[Source data]
# # # # # # #
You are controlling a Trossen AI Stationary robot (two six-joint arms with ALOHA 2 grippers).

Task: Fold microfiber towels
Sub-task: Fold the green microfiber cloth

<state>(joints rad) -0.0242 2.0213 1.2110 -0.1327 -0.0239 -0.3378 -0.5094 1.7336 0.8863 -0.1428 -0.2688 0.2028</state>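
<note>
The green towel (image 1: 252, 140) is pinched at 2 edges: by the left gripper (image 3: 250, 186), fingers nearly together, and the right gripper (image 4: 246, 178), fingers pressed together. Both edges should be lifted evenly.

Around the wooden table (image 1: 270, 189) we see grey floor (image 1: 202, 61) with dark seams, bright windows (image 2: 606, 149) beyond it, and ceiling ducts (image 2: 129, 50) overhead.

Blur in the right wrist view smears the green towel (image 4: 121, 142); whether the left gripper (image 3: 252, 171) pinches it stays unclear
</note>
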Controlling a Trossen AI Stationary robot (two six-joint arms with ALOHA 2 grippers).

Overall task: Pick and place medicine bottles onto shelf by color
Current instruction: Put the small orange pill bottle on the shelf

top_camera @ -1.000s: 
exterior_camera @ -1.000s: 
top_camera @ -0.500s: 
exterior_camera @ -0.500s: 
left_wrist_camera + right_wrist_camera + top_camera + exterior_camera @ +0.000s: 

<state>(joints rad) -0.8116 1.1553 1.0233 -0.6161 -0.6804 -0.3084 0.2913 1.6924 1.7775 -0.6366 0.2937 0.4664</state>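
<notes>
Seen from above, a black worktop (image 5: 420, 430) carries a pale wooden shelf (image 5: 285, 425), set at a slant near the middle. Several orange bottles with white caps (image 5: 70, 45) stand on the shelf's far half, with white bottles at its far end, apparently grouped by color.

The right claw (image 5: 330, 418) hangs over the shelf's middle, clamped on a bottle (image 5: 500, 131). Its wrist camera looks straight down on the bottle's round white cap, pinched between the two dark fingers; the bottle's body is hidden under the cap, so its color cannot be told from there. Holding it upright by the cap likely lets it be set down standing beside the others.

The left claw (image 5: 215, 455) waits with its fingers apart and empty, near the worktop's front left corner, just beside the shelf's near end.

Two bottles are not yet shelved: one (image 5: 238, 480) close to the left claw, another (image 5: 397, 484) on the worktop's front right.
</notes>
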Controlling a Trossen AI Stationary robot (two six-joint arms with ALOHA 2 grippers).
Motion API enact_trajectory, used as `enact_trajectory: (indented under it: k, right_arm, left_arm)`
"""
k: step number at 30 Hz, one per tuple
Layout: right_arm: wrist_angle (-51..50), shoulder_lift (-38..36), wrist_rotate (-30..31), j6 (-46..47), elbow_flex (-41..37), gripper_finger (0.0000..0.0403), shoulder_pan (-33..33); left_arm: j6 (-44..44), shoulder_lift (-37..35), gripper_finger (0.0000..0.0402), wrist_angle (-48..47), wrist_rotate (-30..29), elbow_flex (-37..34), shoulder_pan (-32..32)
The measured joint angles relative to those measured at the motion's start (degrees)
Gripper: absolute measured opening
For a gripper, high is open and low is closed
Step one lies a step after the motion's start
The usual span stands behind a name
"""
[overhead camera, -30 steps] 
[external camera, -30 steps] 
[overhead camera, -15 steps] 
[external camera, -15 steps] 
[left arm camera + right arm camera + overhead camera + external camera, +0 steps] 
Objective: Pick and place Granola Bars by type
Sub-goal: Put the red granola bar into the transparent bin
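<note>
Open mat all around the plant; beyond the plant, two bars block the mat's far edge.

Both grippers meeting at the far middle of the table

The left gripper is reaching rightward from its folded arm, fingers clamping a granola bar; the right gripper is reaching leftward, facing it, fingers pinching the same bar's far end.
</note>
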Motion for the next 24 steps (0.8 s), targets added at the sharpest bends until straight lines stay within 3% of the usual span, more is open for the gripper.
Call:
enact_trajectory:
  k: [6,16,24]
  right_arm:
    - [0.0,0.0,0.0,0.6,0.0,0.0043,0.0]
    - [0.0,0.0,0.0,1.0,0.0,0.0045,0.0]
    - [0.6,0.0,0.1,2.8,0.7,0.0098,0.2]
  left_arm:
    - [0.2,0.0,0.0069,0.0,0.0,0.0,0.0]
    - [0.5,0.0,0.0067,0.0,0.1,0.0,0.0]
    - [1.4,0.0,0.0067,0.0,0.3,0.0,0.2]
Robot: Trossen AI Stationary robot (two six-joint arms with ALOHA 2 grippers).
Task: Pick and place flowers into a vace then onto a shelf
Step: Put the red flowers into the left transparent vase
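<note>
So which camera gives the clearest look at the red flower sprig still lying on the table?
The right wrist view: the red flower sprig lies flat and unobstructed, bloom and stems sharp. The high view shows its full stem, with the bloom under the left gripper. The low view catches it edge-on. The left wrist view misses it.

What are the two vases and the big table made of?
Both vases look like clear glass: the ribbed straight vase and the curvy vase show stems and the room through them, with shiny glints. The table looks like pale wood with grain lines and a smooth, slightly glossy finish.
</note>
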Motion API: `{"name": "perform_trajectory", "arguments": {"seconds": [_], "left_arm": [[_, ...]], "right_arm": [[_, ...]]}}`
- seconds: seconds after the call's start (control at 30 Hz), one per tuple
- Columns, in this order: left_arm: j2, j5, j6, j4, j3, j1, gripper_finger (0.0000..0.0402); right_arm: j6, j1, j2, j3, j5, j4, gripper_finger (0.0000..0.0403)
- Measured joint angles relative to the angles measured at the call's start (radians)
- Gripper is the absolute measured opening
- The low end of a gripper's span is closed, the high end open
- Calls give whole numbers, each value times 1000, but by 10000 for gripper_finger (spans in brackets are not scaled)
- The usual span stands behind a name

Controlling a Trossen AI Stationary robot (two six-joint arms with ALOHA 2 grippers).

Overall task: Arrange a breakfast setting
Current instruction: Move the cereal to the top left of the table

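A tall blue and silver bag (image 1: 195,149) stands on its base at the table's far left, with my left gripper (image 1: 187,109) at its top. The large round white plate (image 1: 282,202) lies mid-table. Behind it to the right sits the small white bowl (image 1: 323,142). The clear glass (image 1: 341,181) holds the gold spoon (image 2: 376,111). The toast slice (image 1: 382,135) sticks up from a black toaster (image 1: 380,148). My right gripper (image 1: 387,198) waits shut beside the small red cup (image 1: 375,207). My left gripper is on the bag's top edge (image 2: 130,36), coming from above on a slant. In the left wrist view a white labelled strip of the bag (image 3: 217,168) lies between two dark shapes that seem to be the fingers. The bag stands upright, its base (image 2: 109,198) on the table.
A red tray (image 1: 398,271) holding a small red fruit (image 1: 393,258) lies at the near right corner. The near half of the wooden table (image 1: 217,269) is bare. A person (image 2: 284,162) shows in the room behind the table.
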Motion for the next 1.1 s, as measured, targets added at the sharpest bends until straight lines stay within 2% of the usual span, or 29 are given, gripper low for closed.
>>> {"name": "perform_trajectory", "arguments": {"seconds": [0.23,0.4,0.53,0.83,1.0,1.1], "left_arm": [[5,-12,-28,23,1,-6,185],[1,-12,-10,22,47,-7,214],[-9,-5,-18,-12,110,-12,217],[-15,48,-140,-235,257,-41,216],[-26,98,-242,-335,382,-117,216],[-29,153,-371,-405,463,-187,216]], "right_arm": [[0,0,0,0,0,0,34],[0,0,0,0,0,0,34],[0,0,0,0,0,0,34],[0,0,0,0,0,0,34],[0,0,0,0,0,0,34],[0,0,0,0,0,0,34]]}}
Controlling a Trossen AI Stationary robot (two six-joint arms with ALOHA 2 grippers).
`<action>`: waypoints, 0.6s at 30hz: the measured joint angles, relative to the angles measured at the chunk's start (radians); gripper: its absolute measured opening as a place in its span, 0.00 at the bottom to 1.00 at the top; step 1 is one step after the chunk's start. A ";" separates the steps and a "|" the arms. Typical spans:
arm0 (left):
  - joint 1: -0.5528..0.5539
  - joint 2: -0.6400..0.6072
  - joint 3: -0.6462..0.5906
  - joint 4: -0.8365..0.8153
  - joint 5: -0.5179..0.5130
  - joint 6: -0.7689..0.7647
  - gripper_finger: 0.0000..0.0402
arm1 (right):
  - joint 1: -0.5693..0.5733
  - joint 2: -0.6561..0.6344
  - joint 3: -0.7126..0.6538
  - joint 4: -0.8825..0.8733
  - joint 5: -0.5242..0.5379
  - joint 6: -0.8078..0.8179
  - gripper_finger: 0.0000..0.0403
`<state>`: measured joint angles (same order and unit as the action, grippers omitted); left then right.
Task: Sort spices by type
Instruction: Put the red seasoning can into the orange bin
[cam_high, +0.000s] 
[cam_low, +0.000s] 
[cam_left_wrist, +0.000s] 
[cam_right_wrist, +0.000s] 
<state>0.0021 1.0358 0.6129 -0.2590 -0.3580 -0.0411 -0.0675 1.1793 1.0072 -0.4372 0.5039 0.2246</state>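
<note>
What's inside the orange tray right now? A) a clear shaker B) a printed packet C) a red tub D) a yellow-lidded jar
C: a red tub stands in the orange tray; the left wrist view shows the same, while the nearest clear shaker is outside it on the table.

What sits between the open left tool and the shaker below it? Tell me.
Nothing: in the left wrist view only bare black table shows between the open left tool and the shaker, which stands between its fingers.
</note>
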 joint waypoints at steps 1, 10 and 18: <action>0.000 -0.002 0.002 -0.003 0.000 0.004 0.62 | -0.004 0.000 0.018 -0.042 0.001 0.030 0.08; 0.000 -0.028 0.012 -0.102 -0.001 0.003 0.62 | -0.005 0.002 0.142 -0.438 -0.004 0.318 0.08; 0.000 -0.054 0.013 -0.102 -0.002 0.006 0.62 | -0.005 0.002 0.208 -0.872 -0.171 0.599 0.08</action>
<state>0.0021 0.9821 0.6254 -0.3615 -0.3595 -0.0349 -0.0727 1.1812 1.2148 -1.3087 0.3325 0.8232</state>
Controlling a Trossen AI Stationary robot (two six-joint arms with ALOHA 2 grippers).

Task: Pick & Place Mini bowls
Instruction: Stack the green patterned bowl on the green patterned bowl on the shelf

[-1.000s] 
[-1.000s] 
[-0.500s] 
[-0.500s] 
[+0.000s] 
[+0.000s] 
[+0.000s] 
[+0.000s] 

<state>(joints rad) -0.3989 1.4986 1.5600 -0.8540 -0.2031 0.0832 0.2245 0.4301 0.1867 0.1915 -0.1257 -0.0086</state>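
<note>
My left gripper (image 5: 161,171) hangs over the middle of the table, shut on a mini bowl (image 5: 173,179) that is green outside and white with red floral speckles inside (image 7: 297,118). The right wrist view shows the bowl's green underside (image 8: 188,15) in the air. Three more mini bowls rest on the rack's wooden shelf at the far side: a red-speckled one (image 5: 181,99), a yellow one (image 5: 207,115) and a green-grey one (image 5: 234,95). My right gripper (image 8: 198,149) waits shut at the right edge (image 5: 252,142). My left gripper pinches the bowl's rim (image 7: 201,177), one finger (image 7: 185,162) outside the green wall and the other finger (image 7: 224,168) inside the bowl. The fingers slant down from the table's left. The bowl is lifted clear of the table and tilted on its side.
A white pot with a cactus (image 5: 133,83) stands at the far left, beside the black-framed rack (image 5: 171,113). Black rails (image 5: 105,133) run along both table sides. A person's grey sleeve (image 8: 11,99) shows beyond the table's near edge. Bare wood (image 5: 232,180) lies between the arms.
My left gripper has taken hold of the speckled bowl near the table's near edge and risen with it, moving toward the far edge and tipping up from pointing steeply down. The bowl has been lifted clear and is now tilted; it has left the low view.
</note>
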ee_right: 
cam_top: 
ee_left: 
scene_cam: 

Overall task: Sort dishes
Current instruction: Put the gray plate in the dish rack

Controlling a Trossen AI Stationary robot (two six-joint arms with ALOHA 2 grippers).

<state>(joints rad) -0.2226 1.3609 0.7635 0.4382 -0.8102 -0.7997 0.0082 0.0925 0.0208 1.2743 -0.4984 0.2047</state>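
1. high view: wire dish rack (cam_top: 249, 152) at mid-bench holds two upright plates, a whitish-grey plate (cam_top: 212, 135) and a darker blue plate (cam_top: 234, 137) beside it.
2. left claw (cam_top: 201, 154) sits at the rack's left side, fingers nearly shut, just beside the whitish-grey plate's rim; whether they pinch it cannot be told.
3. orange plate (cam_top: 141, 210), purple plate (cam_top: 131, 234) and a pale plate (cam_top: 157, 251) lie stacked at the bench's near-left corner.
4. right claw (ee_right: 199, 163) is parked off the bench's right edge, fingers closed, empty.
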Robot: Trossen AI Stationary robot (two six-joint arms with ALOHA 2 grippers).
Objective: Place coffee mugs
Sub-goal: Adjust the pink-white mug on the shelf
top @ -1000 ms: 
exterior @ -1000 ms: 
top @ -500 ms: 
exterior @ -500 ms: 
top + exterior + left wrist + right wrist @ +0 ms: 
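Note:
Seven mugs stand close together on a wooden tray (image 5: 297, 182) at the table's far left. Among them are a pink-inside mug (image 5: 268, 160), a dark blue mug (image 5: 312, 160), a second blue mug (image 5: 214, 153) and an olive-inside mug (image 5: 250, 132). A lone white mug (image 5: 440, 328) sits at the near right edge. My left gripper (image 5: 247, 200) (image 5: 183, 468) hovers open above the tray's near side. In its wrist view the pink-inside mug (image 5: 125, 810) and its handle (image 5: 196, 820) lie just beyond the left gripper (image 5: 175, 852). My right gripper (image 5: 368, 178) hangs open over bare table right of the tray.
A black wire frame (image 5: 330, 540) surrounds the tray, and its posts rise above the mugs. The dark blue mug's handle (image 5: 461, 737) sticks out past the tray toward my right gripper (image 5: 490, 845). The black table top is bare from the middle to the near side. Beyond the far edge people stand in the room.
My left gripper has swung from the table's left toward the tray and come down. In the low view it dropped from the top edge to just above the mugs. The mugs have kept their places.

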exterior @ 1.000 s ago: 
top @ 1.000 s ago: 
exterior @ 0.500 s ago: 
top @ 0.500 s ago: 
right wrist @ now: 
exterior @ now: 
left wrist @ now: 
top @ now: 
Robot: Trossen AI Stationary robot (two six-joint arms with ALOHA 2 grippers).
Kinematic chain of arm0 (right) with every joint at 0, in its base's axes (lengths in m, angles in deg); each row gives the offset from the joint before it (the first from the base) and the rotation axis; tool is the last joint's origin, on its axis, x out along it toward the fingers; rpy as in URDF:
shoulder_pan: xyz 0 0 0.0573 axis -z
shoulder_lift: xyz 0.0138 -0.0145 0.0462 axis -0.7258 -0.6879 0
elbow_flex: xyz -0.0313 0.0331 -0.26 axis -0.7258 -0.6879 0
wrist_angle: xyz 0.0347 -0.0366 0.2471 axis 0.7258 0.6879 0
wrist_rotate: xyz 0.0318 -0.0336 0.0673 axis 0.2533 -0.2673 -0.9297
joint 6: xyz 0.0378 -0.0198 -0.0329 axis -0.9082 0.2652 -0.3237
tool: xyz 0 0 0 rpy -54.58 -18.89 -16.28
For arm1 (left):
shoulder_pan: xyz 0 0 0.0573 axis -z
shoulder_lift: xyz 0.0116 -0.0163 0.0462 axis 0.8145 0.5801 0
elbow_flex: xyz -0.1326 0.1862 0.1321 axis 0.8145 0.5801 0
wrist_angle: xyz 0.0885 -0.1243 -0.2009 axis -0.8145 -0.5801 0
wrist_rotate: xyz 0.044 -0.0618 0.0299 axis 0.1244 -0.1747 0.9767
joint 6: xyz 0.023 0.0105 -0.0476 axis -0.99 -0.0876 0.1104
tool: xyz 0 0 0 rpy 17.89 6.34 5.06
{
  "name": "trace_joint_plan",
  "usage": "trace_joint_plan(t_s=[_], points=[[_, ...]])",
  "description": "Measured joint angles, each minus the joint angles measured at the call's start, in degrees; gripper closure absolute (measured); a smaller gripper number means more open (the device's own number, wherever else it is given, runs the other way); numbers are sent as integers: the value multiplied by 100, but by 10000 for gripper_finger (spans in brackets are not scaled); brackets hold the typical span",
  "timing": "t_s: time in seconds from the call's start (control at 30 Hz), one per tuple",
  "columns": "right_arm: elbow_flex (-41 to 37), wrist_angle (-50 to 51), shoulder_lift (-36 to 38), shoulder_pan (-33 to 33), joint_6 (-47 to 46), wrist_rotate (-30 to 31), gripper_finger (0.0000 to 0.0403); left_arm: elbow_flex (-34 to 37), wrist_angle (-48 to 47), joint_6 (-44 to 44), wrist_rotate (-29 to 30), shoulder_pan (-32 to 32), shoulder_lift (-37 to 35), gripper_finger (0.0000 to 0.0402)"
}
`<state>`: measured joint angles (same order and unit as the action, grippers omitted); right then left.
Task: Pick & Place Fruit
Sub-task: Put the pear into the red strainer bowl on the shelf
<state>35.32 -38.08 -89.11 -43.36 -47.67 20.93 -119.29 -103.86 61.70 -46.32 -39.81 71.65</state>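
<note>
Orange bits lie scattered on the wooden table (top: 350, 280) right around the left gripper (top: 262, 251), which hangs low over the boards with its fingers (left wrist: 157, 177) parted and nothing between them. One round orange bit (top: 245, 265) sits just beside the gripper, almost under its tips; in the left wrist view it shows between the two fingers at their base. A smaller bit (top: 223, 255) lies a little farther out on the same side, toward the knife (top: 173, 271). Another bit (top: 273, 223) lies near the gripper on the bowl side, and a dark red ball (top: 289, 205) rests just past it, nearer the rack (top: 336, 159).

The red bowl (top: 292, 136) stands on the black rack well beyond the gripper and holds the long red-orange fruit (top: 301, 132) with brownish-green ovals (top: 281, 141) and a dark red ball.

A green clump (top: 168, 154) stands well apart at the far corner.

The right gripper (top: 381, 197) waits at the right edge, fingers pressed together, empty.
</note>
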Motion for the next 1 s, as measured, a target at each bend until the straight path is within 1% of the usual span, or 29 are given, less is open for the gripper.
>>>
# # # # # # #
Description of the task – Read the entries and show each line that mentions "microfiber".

Solution to this task –
Task: Fold microfiber towels
Sub-task: Fold the green microfiber cloth

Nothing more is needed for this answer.